**ACTIVITY**
Find each line below that includes "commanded", then copy it.

**INPUT DATA**
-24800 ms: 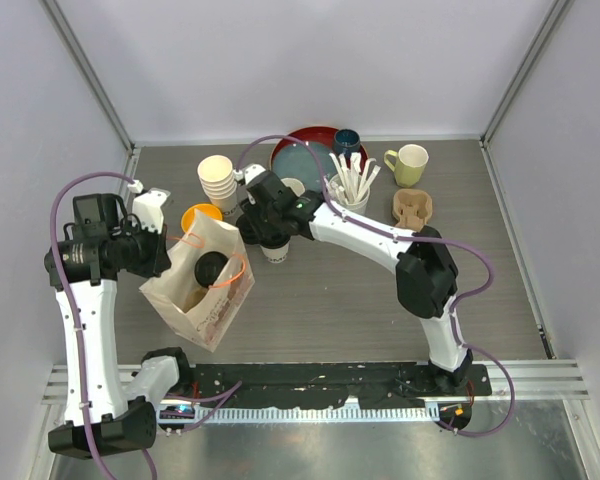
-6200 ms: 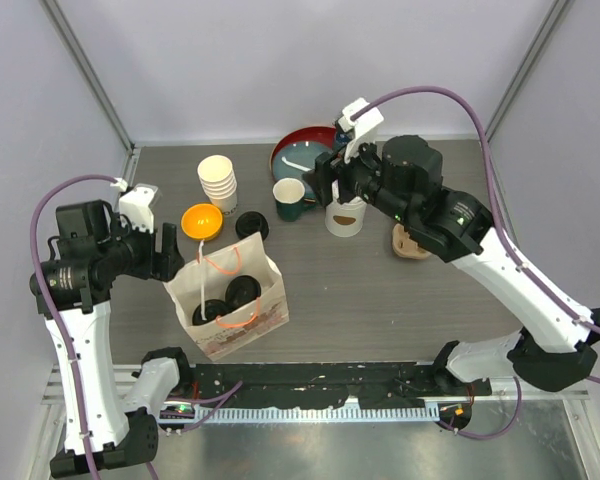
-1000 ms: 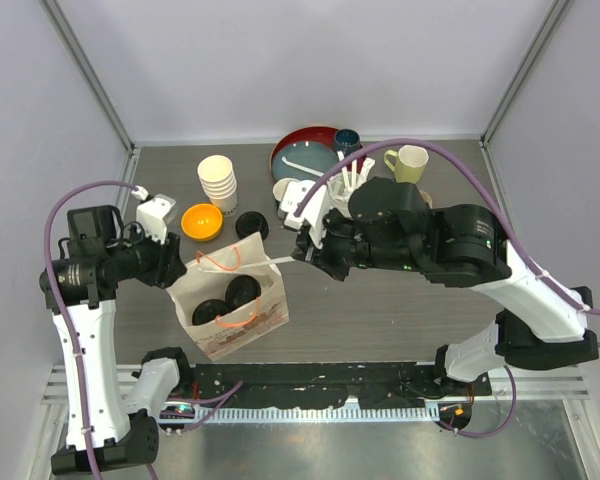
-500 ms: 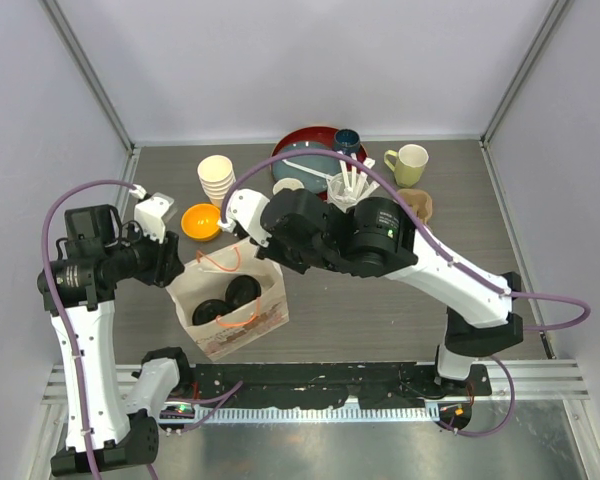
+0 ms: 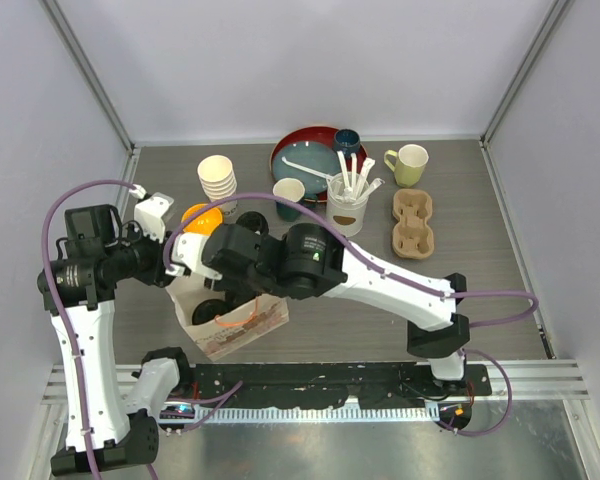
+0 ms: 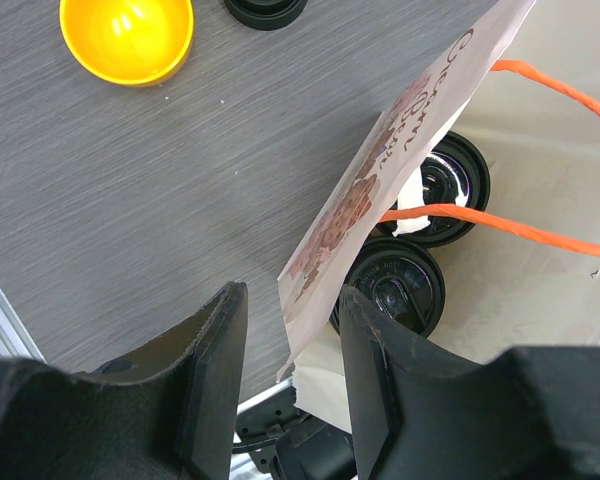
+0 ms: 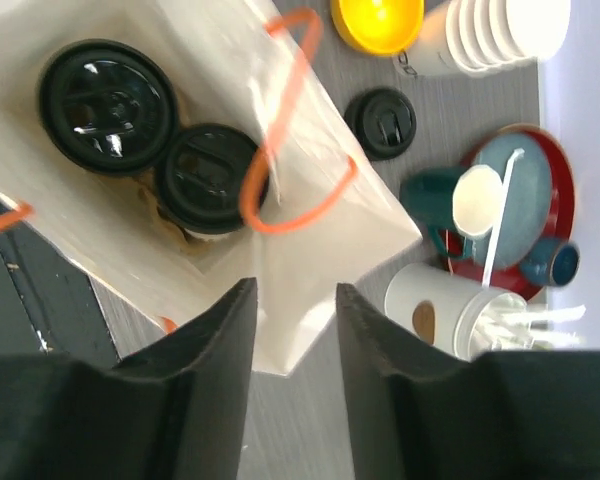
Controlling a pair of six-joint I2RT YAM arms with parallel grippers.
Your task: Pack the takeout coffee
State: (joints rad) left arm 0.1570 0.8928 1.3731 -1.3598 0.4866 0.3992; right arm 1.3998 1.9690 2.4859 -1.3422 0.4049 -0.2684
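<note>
- The left gripper (image 6: 292, 300) is near the front, at the left side of the white paper bag with orange string handles (image 5: 248, 322). Its two fingers are apart and not squeezing. The top edge of the bag's side stands in the gap between them.
- The right gripper (image 7: 293, 295) hangs right over the open top of the bag. Its fingers are apart too, and nothing is in them.
- The two takeout coffee cups with round black plastic lids (image 7: 107, 105) are inside the bag. They stand close, side by side. From above, little more than the lids shows.
- Just behind the bag lies a shiny orange-yellow bowl (image 6: 125, 35), and near it a loose round black lid (image 7: 380, 122).
- Further back are a stack of white paper cups (image 5: 217, 177), a dark teal mug (image 5: 288, 192), a white tub full of long white plastic sticks (image 5: 347, 208) and a brown cardboard cup holder (image 5: 412, 222).
- At the very back are a round red tray with a blue plate on it (image 5: 305, 133) and a pale yellow-green mug with a handle (image 5: 412, 160).
</note>
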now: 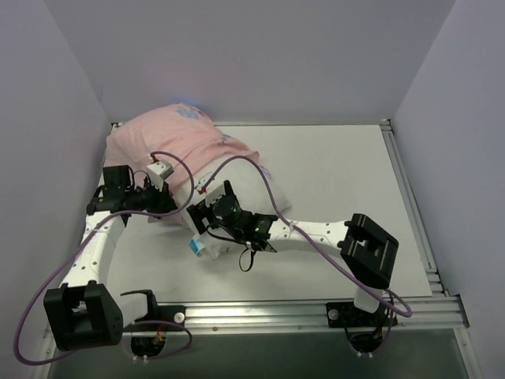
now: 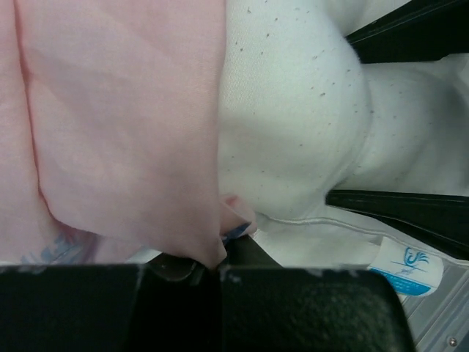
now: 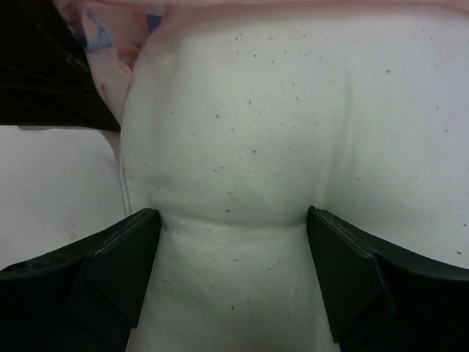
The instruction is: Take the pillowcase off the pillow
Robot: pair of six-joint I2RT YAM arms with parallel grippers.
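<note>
Pink fabric marks the pillowcase [image 1: 166,142], which covers the far portion of the pillow [image 3: 249,132]. The assembly lies at the far-left corner of the desk [image 1: 339,174].

- Near end of the pillow: bare white, with the label [image 2: 407,269] exposed.
- Left gripper [image 2: 214,268]: closed, pinching the open hem of the pillowcase.
- Right gripper [image 3: 231,220]: clamped on the bare pillow end, both jaws pressed into the stuffing.

Status: removal is judged partly done. The larger share of the pillow is inside the cover.

To complete: draw the hem and the pillow apart until the cover slides free.
</note>
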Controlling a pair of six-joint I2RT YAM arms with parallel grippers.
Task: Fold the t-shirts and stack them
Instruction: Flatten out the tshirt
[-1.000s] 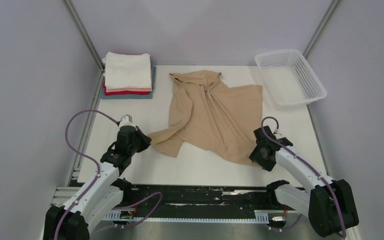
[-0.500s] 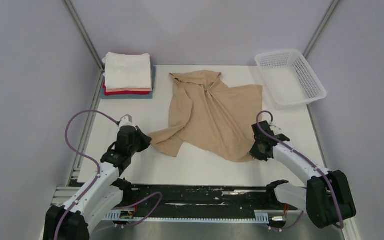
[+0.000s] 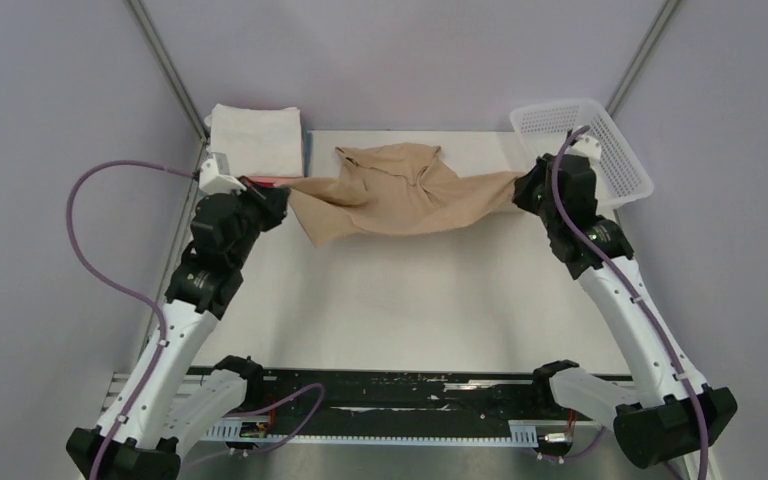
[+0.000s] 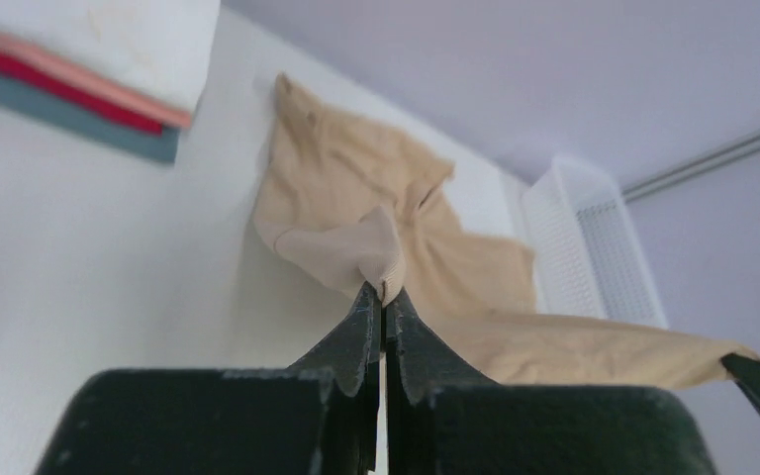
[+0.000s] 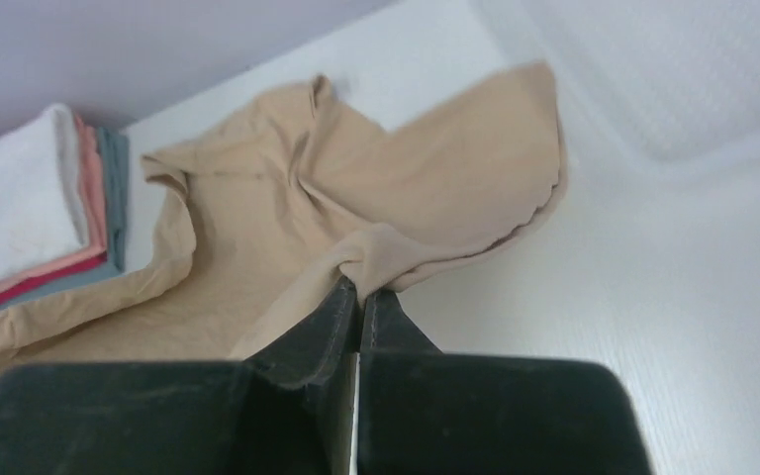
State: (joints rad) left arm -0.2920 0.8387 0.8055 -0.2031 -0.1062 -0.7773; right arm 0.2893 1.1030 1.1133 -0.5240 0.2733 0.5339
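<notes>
The left claw point(image 3: 282, 197) is pinching one edge of the tan t-shirt point(image 3: 400, 190), its jaws pressed together on the cloth. The right claw point(image 3: 522, 188) is gripping the opposite edge the same way. The shirt is hanging stretched between them around twelve o'clock, with its far part lying on the tabletop point(image 3: 410, 290). The folded t-shirts point(image 3: 255, 138) are sitting stacked at ten o'clock, and the white basket point(image 3: 560, 108) is sitting at two o'clock.

Open table point(image 3: 400, 300); shirt point(image 3: 400, 195), basket point(image 3: 626, 150) beyond.
</notes>
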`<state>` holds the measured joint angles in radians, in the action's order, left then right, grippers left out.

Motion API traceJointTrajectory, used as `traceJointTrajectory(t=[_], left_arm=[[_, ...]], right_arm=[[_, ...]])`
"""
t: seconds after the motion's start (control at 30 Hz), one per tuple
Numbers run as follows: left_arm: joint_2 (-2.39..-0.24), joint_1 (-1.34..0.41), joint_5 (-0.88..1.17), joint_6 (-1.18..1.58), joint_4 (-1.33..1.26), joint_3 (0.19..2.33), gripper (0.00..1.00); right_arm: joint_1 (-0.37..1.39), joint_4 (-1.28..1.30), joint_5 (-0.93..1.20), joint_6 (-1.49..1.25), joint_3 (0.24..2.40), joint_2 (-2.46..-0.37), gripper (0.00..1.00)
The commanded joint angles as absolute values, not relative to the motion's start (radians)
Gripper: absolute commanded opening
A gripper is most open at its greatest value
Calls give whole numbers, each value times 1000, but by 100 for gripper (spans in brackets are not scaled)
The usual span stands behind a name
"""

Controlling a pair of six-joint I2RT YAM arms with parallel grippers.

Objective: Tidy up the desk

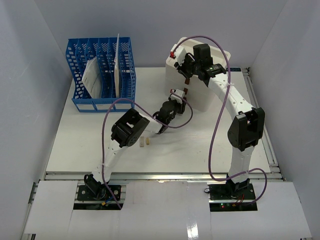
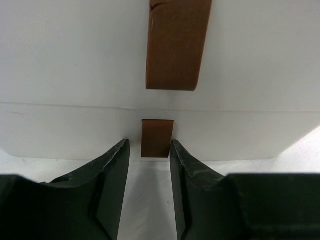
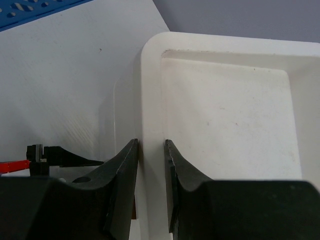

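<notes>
The white desk (image 1: 95,145) carries a white stacked drawer box (image 1: 206,100) at the back right. The drawer fronts (image 2: 60,65) fill the left wrist view, with two brown pull tabs, an upper one (image 2: 175,45) and a lower one (image 2: 157,137). My left gripper (image 2: 149,147) is open, its tips on either side of the lower tab; the right tip touches it and a small gap shows on the left. In the overhead view this gripper (image 1: 176,96) is at the box's front. My right gripper (image 3: 151,145) is shut on the box's top rim (image 3: 150,75), at its left edge (image 1: 186,67).
A blue slotted file rack (image 1: 102,75) holding papers stands at the back left. Two small beige pieces (image 1: 144,142) lie on the desk by the left arm. A red and black item (image 3: 30,160) sits at the box's left side. A metal rail (image 1: 160,176) runs along the near edge.
</notes>
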<state>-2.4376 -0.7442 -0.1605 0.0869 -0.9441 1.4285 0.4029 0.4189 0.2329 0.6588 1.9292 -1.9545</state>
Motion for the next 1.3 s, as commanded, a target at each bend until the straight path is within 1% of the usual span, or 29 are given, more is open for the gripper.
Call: traceJointTrajectory(t=[0.0, 0.03, 0.1, 0.17, 0.2, 0.23, 0.37, 0.47, 0.77, 0.9, 1.1, 1.17, 1.2, 1.23, 1.27], left_arm=[[-2429, -750, -186, 82, -937, 1519, 40], [-2430, -750, -193, 85, -934, 1520, 36], [-2430, -750, -209, 88, -934, 1521, 21], [-2428, -750, -215, 93, -932, 1518, 11], [-2425, -750, -218, 95, -932, 1518, 3], [-2421, -751, -220, 97, -932, 1515, 0], [-2391, -755, -223, 97, -948, 1481, 0], [-2349, -758, -224, 101, -990, 1415, 0], [-2171, -782, -220, 103, -1137, 1068, 0], [-2122, -798, -221, 107, -1176, 970, 0], [-2078, -808, -216, 114, -1184, 923, 0], [-2054, -808, -209, 120, -1169, 922, 2], [-2039, -808, -199, 124, -1152, 925, 20], [-2022, -808, -185, 131, -1121, 929, 38], [-2002, -808, -165, 139, -1068, 934, 54]], right_arm=[[396, 575, 199, 632, 1874, -1980, 27], [396, 575, 199, 634, 1873, -1978, 27], [396, 573, 200, 633, 1870, -1974, 27], [396, 572, 199, 634, 1866, -1971, 27], [397, 571, 198, 634, 1865, -1970, 27], [397, 570, 197, 634, 1863, -1970, 27], [396, 569, 191, 635, 1859, -1970, 27], [394, 566, 171, 636, 1859, -1974, 27], [371, 571, 121, 640, 1918, -2020, 27], [362, 571, 89, 656, 1930, -2040, 28], [351, 574, 51, 669, 1950, -2052, 30], [348, 580, 49, 669, 1954, -2049, 36], [348, 580, 60, 671, 1950, -2041, 47], [348, 579, 72, 671, 1946, -2029, 64], [348, 579, 89, 669, 1942, -2012, 87]])
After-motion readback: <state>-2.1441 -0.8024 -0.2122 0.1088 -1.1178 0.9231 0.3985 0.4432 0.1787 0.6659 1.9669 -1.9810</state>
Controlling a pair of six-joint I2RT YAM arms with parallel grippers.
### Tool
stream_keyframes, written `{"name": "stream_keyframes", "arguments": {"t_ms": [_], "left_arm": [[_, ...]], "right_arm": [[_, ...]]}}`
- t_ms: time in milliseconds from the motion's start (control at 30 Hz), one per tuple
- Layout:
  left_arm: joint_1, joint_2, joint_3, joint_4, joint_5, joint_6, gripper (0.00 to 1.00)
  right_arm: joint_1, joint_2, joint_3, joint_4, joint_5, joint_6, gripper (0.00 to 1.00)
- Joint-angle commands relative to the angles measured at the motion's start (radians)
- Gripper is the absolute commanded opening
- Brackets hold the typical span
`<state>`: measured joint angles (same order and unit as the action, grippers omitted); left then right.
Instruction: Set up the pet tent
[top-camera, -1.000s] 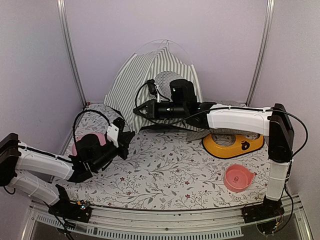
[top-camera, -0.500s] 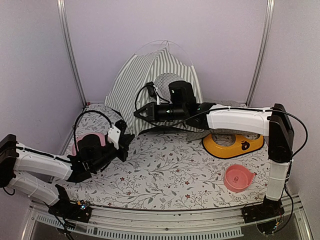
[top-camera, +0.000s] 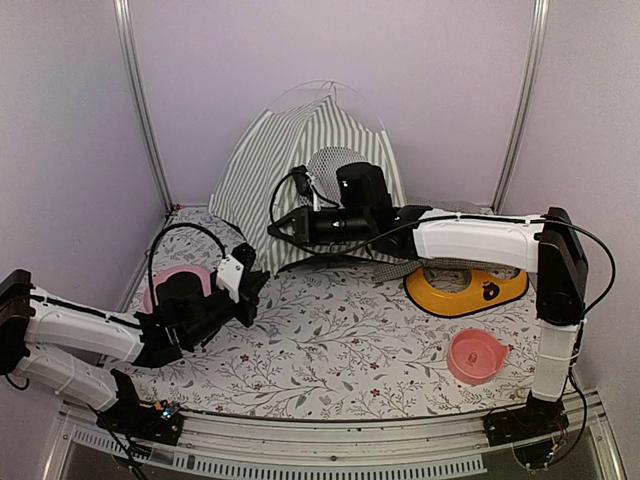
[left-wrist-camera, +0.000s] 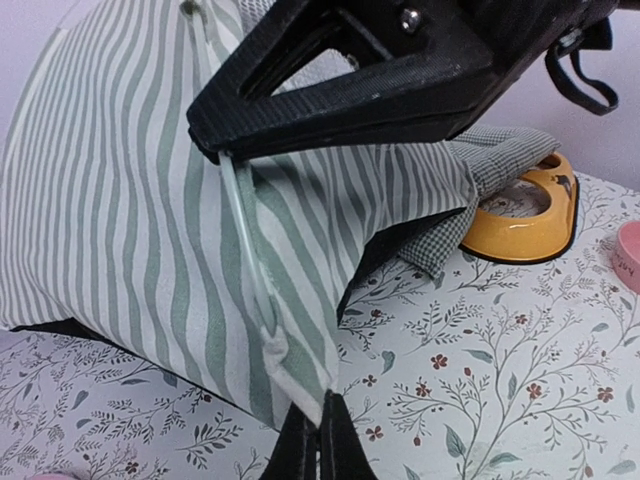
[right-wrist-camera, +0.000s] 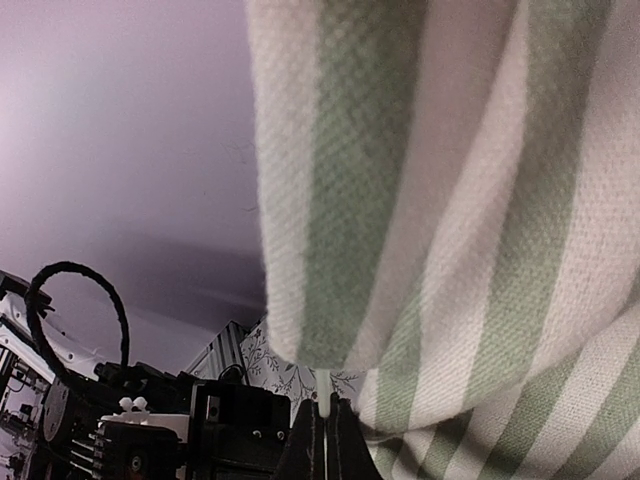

**YOUR SOLUTION**
The commanded joint angles as absolute values, not relative to the motion's start (radians)
Gripper: absolute commanded opening
Motion for the next 1.3 s, as commanded, a target at each bend until the straight path is within 1% of the usual span, or 29 are given, more is open for the gripper.
- Gripper is the absolute commanded opening

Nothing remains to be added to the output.